* [Task details]
Produce as output only the lines below starting at the line with "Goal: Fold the" and continuing through the line with "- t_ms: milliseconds", each one exactly as written.

* [Dataset entries]
↓↓↓
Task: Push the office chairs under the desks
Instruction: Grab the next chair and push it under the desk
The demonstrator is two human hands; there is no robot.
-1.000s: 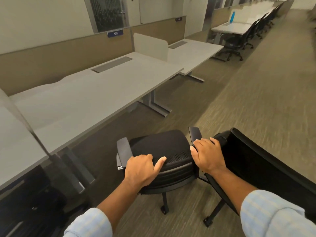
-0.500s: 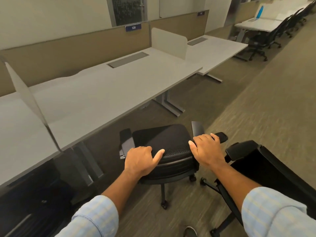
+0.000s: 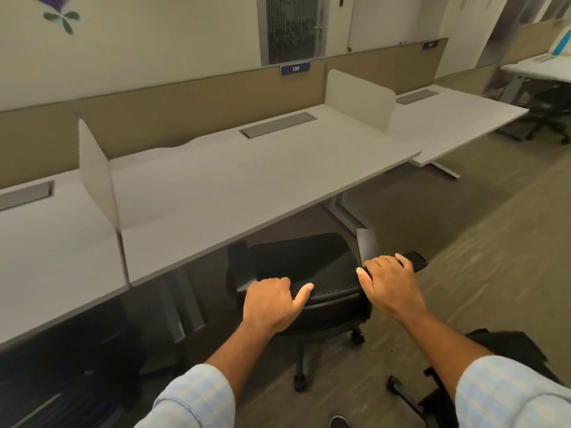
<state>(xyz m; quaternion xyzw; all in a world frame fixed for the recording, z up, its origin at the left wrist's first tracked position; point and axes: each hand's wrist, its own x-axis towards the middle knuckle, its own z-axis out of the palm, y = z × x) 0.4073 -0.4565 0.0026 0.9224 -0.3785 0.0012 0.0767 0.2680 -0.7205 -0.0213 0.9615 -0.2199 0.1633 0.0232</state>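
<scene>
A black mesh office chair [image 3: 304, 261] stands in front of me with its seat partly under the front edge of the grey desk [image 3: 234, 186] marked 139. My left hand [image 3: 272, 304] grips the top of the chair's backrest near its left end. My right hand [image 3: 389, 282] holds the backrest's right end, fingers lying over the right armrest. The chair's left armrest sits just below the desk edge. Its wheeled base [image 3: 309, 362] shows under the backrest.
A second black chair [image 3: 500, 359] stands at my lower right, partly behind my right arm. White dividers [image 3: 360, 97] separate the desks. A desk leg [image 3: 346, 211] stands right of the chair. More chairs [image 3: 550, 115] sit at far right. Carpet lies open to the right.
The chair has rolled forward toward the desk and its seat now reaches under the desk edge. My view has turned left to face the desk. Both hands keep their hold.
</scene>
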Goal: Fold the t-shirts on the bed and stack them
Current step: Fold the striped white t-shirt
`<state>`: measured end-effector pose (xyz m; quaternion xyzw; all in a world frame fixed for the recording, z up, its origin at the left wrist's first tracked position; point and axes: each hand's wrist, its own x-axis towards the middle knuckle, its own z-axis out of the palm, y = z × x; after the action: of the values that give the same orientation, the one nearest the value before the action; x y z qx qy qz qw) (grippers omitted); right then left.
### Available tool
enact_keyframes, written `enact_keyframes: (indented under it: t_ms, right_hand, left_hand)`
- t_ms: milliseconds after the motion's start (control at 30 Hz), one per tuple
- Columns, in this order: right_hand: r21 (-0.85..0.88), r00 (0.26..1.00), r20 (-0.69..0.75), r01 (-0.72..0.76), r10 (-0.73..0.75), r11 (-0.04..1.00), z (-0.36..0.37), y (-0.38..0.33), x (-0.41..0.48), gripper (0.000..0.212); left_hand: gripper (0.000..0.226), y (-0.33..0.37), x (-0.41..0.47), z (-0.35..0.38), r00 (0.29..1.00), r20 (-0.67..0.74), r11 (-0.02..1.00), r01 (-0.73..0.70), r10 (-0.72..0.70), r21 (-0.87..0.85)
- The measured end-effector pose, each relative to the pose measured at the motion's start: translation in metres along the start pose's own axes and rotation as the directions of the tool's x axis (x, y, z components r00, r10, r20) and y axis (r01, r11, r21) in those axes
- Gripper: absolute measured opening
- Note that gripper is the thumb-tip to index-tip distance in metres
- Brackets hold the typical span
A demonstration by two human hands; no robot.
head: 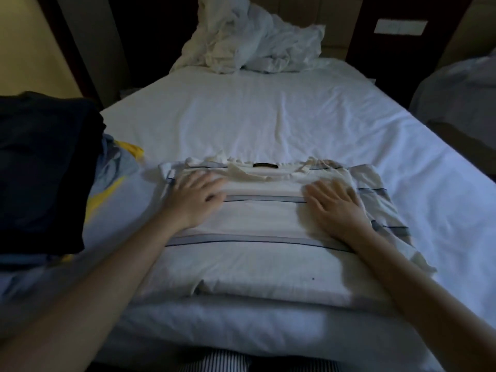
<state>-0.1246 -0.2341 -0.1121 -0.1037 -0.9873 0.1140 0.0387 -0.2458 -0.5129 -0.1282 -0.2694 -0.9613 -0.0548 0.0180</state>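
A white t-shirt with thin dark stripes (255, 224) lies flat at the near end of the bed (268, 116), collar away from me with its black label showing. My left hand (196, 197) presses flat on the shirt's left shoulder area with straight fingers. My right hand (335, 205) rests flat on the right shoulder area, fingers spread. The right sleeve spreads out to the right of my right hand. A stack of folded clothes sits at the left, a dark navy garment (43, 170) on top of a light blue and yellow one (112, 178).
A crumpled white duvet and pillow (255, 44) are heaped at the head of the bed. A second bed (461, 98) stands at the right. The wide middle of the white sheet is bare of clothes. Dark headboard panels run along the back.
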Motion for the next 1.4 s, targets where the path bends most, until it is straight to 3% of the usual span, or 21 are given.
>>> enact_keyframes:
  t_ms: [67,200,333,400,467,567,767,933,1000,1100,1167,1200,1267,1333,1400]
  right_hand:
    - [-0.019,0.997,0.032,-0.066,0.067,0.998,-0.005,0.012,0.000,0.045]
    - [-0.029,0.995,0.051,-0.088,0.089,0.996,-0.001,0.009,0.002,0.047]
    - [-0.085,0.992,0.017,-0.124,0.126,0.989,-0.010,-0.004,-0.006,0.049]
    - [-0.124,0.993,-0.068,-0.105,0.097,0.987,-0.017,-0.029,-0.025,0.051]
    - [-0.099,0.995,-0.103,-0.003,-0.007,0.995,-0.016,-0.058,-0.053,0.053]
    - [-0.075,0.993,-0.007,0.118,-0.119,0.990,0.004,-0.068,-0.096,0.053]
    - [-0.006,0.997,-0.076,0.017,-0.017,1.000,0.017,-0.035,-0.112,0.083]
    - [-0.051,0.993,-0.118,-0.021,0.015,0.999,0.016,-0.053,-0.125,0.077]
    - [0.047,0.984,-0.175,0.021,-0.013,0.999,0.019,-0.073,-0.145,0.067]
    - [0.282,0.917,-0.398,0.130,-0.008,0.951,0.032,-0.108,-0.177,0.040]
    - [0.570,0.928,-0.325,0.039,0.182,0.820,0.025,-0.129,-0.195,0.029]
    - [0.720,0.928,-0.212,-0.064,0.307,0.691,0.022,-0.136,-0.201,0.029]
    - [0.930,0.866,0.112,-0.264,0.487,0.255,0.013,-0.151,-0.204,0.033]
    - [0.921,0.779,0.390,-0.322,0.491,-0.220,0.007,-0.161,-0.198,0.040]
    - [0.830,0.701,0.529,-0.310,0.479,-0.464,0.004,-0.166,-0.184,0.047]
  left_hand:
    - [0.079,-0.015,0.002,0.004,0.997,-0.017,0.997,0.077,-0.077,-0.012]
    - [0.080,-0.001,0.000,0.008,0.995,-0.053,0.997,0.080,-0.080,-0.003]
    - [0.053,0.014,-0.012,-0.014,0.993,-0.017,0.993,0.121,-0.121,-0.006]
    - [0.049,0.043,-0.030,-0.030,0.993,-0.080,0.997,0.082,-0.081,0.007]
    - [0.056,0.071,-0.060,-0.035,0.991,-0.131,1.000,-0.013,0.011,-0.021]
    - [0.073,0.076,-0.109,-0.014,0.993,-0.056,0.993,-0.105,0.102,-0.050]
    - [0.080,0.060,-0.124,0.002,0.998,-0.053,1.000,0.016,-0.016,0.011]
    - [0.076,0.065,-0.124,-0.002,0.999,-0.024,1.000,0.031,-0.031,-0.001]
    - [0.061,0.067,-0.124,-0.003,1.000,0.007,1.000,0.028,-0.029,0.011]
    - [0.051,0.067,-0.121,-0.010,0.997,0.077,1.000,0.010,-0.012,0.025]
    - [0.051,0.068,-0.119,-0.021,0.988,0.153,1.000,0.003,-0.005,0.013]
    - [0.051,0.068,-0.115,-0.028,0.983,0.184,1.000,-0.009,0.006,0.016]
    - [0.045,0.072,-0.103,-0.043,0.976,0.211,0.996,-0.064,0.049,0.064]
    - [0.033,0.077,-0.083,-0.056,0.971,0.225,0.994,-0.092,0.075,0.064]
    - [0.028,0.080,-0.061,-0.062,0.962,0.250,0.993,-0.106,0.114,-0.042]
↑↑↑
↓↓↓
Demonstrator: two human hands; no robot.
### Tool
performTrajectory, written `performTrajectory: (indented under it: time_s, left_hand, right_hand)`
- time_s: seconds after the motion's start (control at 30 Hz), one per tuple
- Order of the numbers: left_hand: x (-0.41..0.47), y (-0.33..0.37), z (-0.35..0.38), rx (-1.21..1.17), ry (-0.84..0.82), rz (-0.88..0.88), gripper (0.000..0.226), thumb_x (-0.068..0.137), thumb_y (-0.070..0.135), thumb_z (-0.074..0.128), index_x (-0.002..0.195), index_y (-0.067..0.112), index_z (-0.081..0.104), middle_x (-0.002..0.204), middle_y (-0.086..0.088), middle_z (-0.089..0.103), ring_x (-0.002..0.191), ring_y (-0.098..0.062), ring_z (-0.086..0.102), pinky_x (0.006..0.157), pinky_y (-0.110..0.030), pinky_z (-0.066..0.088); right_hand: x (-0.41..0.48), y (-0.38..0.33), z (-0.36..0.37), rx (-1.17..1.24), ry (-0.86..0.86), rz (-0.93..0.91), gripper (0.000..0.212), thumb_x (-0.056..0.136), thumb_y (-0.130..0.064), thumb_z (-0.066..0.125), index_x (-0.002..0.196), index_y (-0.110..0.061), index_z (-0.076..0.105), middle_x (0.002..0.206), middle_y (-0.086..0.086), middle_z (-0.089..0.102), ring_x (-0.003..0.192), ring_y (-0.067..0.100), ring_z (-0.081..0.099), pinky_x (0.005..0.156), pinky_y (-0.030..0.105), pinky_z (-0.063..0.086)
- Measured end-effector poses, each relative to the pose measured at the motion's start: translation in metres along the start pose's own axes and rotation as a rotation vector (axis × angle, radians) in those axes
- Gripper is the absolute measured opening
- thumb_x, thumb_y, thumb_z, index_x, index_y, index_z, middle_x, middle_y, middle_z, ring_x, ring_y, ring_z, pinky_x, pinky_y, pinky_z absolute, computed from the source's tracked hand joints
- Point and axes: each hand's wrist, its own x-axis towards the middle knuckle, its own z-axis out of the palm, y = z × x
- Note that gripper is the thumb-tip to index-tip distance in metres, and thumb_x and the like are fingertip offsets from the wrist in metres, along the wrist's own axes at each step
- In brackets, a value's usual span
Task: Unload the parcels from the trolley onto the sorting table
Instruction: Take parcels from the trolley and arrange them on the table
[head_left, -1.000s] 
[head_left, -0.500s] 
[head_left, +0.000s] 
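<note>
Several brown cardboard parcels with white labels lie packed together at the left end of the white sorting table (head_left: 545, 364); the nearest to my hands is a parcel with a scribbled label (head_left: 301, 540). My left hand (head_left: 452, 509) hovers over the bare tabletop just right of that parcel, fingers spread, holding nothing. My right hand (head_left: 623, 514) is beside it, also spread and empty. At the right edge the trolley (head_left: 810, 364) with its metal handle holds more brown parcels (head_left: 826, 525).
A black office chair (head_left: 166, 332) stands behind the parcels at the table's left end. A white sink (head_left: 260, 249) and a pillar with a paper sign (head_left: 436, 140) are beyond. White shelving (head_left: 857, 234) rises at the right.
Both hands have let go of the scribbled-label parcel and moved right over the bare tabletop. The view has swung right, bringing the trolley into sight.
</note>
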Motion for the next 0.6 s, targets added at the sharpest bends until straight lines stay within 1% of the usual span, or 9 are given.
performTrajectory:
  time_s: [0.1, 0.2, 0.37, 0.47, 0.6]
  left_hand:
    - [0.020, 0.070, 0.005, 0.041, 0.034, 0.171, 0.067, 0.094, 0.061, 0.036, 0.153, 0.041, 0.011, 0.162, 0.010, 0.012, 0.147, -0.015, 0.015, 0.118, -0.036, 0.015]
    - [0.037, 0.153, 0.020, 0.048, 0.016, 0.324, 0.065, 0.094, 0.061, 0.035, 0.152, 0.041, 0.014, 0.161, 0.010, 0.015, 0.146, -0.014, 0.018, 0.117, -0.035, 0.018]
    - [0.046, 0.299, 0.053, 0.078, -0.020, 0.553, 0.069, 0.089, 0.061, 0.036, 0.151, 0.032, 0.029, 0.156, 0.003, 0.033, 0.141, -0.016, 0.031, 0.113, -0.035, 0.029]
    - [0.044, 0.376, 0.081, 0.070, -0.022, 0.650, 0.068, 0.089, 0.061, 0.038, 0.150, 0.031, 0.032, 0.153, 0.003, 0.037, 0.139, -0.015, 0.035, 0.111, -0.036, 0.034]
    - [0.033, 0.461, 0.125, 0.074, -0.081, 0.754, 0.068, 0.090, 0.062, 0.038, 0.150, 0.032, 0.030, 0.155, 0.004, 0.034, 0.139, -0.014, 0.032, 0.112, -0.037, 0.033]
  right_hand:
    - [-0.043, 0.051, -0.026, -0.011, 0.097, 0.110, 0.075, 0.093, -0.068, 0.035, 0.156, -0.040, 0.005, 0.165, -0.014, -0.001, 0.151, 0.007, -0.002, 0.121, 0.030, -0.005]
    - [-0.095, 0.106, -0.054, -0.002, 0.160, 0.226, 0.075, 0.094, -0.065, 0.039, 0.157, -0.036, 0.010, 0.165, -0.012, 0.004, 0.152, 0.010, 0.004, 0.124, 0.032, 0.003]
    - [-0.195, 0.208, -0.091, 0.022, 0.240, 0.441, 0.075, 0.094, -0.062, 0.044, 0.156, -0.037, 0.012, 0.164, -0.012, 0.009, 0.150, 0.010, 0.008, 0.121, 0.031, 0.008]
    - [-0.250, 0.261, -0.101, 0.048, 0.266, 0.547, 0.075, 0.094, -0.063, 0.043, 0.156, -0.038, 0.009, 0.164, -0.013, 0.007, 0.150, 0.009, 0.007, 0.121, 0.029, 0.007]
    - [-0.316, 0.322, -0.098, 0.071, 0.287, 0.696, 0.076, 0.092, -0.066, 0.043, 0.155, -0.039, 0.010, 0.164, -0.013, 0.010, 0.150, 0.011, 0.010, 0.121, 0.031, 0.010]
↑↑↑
* [Written answer]
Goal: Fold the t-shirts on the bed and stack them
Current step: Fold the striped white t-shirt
`<state>`: measured end-effector pose (xyz m; quaternion xyzw; all in a world frame fixed for the recording, z up, its origin at the left wrist's first tracked position; point and axes: each hand's wrist, its own x-axis towards the middle knuckle, its own z-axis out of the palm, y = z × x; after the action: of the values that give the same orientation, the one nearest the value before the action; x y z qx qy qz qw) (grippers omitted); right then left.
### Available tool
enact_keyframes, written `enact_keyframes: (indented under it: t_ms, right_hand, left_hand)`
- t_ms: milliseconds after the motion's start (control at 30 Hz), one per tuple

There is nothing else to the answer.